Patch that leaky bladder is just MINUTES a day
If you're not in your Golden Years just yet, you might be a little surprised by what many seniors consider to be the worst part of aging. It's not slowing down. It's not the creaky knees. It's not the graying hair (or no hair at all).
It's not even the occasional senior moment, which can leave you wondering if it's the first sign of a slide down the slope of cognitive decline.
No, many of my older patients tell me the ABSOLUTE worst part of all is the indignity of an aging bladder -- one that sends you running to the bathroom every hour, or one that leaks with no warning.
It's especially common among women, who often take medications for this condition and learn the hard way that those drugs really aren't very effective -- and they come with so many nasty side effects that half of all women quit even when they do help.
Some women resign themselves to a life in adult diapers.
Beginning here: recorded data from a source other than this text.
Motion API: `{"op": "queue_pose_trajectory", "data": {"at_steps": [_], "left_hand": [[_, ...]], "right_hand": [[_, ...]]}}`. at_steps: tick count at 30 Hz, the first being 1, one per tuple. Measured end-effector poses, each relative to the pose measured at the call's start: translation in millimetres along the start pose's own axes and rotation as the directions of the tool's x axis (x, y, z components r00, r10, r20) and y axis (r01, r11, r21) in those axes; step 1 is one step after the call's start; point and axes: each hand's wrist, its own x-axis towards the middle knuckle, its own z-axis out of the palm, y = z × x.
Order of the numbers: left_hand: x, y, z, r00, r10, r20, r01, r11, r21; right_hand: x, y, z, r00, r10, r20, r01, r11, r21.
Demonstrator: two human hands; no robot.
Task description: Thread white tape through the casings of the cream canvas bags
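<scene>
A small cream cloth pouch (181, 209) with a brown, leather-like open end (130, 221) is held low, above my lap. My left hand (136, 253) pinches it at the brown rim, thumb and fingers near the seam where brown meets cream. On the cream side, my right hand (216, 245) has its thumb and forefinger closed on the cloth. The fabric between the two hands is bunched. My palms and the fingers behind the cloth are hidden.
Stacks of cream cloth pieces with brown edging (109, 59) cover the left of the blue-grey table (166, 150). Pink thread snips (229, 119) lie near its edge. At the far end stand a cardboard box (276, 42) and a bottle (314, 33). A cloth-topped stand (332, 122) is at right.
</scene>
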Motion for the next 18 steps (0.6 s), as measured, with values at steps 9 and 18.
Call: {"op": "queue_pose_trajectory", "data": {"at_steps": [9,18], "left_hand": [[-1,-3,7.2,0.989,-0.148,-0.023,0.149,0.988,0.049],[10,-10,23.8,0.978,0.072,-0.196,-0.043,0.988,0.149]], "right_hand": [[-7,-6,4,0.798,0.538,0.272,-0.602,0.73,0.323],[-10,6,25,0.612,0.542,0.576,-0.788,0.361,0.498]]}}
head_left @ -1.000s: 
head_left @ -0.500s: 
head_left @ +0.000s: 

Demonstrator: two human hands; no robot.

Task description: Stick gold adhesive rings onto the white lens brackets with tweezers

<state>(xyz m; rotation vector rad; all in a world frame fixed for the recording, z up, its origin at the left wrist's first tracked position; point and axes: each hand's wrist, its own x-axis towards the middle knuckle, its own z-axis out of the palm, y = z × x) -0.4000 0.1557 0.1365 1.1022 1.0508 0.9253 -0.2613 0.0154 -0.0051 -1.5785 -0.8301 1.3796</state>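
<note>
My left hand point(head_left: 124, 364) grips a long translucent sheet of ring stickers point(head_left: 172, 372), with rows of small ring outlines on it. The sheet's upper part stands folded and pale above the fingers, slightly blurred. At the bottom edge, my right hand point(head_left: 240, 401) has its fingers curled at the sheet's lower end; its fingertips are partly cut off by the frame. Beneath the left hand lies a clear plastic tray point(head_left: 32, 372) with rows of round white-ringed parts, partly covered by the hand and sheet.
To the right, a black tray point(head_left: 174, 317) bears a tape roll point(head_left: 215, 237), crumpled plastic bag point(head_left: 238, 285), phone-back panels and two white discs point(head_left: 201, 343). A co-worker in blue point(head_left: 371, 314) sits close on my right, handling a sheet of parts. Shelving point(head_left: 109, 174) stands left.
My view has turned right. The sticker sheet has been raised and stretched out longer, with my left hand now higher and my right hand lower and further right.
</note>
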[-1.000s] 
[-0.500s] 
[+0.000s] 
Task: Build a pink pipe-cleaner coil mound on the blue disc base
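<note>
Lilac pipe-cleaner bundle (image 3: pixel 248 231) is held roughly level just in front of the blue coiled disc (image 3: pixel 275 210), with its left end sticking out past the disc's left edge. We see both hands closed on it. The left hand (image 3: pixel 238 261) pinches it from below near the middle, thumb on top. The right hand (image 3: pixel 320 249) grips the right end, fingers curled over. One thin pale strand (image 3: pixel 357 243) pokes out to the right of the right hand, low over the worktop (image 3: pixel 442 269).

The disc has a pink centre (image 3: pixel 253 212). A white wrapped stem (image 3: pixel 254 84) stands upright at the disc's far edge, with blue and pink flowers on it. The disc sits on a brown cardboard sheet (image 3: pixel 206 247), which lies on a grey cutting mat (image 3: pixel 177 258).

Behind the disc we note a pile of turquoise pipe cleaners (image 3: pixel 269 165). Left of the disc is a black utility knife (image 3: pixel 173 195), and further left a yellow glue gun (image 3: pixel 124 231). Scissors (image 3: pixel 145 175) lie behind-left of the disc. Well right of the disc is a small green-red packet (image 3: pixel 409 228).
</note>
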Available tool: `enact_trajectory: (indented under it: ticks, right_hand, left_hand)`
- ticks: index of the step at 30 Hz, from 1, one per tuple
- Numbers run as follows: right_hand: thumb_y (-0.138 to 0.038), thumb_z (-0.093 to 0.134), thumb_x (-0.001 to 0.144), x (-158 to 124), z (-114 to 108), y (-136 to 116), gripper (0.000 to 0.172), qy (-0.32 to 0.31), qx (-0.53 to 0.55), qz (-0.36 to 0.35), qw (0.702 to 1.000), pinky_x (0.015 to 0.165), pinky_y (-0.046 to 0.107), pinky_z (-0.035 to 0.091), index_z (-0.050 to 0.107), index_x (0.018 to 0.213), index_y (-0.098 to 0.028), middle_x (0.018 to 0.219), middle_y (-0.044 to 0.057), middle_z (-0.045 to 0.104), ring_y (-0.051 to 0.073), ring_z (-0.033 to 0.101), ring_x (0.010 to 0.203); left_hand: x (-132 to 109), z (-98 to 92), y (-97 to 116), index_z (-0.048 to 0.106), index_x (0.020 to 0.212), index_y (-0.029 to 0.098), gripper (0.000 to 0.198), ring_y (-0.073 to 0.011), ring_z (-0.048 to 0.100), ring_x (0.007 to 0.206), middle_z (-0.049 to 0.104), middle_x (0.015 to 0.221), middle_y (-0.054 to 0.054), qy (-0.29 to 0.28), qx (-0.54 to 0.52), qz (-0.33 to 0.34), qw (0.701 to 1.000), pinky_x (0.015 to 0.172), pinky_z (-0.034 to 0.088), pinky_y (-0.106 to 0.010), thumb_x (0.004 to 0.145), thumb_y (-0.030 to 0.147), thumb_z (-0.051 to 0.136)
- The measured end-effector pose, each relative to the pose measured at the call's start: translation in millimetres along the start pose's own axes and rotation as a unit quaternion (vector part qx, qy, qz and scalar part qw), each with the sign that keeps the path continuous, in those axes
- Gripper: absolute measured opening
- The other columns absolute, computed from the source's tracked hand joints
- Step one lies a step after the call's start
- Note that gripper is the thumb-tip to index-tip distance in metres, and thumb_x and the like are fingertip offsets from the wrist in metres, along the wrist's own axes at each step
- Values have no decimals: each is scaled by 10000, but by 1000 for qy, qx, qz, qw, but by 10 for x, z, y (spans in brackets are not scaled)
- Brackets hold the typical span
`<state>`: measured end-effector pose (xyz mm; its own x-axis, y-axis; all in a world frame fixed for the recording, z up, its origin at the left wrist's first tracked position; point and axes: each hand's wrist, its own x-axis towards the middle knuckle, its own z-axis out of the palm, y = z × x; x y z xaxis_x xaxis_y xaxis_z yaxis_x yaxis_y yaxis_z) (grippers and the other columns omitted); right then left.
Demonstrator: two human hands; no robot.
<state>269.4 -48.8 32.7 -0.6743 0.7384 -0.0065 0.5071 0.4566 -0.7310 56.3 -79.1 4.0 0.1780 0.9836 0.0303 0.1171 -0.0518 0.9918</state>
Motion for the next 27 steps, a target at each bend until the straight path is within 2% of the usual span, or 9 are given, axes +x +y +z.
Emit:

Others are willing to try anything, even a Botox injection into the bladder, in a desperate attempt to strengthen the muscle wall and improve control.
But I don't recommend drugs, diapers or even Botox for bladder control, because I've found that natural therapies are much more effective -- and now, new mainstream guidelines have endorsed my back-to-basics approach.
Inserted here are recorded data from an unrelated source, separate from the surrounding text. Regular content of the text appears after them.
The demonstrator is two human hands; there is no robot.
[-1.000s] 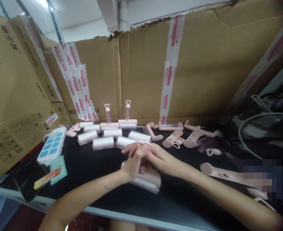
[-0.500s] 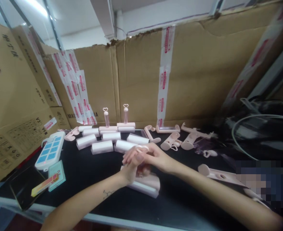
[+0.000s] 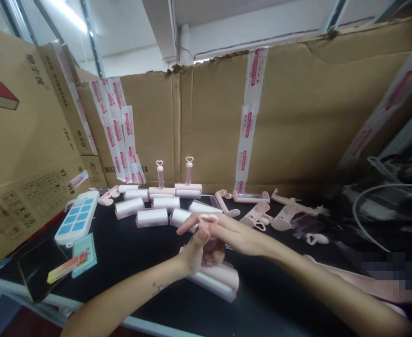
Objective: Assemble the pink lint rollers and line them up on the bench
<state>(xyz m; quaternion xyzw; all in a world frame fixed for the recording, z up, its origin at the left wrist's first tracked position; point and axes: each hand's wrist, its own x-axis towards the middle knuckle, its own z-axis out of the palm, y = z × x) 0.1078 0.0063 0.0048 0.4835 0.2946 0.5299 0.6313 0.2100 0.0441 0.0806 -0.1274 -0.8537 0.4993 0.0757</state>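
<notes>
My two hands meet over the middle of the black table [image 3: 128,262]. My left hand [image 3: 194,250] reaches in from the lower left and is closed round a pink lint roller [image 3: 220,278] whose base rests on the table. My right hand [image 3: 228,232] comes from the right and lies over the left, fingers stretched leftward. The roller's heart-shaped handle loop [image 3: 208,217] sticks up between those fingers. The rest of the handle is hidden by the hands.
Several white roller refills [image 3: 152,216] and two upright rollers [image 3: 188,180] stand at the back. Loose pink handles and covers [image 3: 258,213] lie right of them. A blue-keyed device [image 3: 75,220], a phone [image 3: 39,269] and a card [image 3: 83,250] lie at left. Cardboard boxes [image 3: 297,107] wall the table.
My hands and the roller stay in much the same spot. My right fingers have stretched out further to the left, and my head has shifted a little.
</notes>
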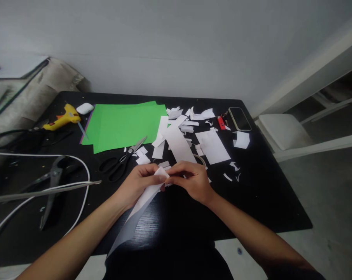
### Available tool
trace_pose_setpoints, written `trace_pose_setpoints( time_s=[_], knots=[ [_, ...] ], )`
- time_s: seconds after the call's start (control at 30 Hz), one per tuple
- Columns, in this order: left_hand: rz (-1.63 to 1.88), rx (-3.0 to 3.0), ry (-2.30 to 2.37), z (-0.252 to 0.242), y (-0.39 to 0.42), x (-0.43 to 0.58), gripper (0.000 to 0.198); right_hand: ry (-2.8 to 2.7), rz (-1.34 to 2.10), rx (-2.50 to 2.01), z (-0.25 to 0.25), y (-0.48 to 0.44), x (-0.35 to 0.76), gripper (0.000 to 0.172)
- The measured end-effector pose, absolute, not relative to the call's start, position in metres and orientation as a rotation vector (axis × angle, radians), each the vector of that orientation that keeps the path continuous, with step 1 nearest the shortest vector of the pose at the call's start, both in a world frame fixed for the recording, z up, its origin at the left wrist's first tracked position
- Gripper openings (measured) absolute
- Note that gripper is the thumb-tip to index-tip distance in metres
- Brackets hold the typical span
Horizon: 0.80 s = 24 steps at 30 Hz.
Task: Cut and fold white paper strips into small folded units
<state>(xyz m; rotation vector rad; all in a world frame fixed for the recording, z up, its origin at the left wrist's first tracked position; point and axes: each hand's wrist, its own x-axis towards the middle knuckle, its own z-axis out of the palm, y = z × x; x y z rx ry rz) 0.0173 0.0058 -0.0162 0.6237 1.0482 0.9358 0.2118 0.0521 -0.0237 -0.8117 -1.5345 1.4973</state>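
Note:
A long folded strip of white paper (143, 204) runs from both hands down toward the person's body. My left hand (139, 182) is closed on it near its upper end, thumb on top. At the tip of that strip, my right hand (192, 181) pinches the paper's edge between thumb and fingers. White paper strips and scraps (177, 142) lie on the black table just beyond the hands. Open-bladed black scissors (123, 159) rest to the left of my left hand.
Green sheets (126, 126) lie at the back, beside a yellow glue gun (67, 118). Larger shears (53, 182) and a white cable (87, 171) are at the left. A phone (239, 119) and a red object (221, 123) sit at the back right of the table (260, 194).

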Motion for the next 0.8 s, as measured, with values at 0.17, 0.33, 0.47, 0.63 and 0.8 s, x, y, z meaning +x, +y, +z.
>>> trace_pose_setpoints(
  time_s=[0.17,0.33,0.47,0.63,0.8],
  knots=[
    [0.921,0.618,1.023,-0.0166,0.0051,0.0168,0.017,-1.546,1.489,-0.787,-0.0255,0.0515,0.2124,0.014],
    [0.905,0.613,1.003,-0.0174,0.0058,0.0168,0.016,-1.532,1.503,-0.763,-0.0274,0.0509,0.2122,0.014],
    [0.894,0.604,0.998,-0.0183,0.0062,0.0166,0.015,-1.537,1.506,-0.745,-0.029,0.0509,0.2122,0.014],
    [0.889,0.597,1.011,-0.0178,0.0063,0.0159,0.016,-1.555,1.486,-0.72,-0.0296,0.0506,0.2122,0.013],
    [0.875,0.59,1.031,-0.0161,0.0063,0.016,0.017,-1.579,1.436,-0.701,-0.0318,0.0508,0.2118,0.013]
  ],
)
Yes, you read that right: Mainstream health authorities are actually urging doctors to avoid drugs.
How's that for a change?
Instead of medication, doctors should start by suggesting Kegel exercises. These are special exercises that strengthen your pelvic muscle.
Next time you go to the toilet, try to stop urinating midway through. That's the muscle in question. Then, later, when you're not using the bathroom, try to clench and hold that muscle for about 10 seconds (you may not be able to do that at first, but keep trying).
Do it five or six times in a row, two or three times a day.
The new guidelines also call on doctors to recommend bladder training.
That's just what it sounds like -- training your bladder to last longer. Figure out how long you go between bathroom trips, then set a goal of lasting 10 minutes longer.
Once you achieve that comfortably, add another 10 minutes -- and so on, until eventually (hopefully) you can go several hours without a bathroom break.
The new guidelines in the Annals of Internal Medicine also recommend another of my approaches to drug-free bladder control: weight loss. When you're overweight you tend to eat and drink more to maintain that weight -- and that can overwork a weak bladder.
In addition, extra weight around your middle can put pressure on your bladder, causing it to leak when you least expect it.
The guidelines end there, but not my advice. Along with Kegel exercises, bladder training and weight loss, homeopathic remedies such as Causticum and Sepia can also help with bladder control in women.